[Task directions] For each line in the data that includes "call", make a copy.

[Input records]

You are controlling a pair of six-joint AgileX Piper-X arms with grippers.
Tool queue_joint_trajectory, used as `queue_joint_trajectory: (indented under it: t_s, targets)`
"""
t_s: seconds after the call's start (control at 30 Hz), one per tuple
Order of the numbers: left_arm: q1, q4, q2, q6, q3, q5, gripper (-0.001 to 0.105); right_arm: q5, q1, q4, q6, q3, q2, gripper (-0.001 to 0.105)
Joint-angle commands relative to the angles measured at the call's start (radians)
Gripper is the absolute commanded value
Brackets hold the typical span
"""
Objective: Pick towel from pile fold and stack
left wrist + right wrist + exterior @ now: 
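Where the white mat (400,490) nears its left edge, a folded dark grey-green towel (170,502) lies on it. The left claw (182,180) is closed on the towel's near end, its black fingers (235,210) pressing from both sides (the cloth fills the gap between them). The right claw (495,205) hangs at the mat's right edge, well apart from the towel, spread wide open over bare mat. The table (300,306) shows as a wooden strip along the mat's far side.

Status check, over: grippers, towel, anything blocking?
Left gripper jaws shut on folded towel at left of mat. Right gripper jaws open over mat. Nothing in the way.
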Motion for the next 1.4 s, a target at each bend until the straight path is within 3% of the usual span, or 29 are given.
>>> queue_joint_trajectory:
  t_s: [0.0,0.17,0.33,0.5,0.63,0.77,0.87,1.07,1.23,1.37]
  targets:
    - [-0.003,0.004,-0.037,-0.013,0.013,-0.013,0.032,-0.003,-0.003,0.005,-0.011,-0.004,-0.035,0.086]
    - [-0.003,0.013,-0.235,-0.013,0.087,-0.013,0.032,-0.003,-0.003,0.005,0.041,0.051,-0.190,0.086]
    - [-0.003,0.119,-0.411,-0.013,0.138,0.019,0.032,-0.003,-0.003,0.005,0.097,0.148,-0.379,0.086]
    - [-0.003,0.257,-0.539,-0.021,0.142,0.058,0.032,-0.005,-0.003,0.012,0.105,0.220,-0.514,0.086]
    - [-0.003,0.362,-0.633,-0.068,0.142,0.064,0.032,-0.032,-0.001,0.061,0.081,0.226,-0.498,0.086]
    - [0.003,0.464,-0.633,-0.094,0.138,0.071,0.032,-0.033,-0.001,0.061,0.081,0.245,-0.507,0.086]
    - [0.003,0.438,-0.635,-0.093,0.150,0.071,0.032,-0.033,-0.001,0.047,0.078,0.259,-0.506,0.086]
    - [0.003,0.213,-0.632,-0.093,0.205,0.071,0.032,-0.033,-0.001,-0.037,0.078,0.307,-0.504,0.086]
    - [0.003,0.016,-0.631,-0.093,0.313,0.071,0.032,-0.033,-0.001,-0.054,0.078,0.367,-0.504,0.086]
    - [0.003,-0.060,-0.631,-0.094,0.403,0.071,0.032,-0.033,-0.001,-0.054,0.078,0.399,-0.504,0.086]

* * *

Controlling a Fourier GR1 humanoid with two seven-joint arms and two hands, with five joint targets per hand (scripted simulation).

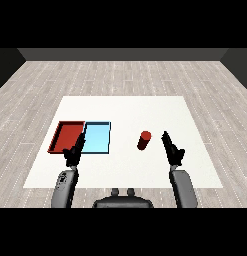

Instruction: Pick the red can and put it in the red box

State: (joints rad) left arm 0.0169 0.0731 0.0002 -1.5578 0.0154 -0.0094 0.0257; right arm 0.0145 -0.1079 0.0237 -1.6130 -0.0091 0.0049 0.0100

[Answer below]
t_s: seconds after the call's start (control at 30 Hz), one per tuple
Joint-angle commands relative to the angles measured at the call's start (radians)

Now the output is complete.